YOUR INSTRUCTIONS: Give a count of the lines below that have the string "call" in them, with no other words.

DATA EXTRACTS:
- Opening Delimiter -

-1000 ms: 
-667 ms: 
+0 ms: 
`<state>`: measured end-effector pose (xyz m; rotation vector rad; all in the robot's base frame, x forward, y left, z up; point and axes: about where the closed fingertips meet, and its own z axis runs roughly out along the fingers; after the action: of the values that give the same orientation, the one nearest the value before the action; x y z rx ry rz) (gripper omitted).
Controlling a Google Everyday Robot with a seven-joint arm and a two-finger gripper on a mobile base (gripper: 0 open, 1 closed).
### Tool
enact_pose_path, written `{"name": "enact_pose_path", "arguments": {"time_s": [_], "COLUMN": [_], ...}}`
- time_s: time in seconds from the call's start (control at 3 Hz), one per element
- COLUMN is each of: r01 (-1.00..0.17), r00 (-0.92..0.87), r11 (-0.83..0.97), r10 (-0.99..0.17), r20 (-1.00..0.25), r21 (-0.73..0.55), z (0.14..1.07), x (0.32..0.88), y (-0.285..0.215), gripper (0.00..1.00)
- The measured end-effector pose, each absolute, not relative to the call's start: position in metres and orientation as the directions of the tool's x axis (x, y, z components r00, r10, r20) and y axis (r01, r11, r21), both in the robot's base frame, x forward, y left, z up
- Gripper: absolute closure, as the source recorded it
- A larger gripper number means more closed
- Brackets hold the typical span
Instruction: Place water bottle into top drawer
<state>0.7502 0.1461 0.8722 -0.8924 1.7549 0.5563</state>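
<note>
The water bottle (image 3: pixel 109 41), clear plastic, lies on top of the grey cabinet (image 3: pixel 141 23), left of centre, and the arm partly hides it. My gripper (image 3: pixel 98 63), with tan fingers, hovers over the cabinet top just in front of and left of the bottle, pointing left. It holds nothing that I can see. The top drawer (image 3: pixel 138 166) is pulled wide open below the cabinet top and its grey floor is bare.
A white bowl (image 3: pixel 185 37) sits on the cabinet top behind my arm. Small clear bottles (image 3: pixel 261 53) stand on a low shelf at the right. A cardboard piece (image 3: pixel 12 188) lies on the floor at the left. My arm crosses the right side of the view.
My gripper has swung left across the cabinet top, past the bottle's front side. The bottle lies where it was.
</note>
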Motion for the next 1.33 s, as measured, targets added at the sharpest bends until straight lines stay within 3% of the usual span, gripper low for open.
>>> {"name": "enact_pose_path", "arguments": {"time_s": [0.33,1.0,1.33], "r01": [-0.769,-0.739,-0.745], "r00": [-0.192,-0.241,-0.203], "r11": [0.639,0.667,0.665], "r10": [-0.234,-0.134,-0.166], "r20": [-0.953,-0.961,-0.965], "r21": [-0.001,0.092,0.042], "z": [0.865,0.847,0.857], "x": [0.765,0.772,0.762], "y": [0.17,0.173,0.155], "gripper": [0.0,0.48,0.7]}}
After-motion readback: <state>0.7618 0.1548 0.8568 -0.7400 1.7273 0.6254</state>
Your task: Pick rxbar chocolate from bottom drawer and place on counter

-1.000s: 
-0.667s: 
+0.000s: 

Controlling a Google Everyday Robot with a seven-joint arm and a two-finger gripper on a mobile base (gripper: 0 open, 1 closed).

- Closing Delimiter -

RESPONSE TO THE EXERCISE: 2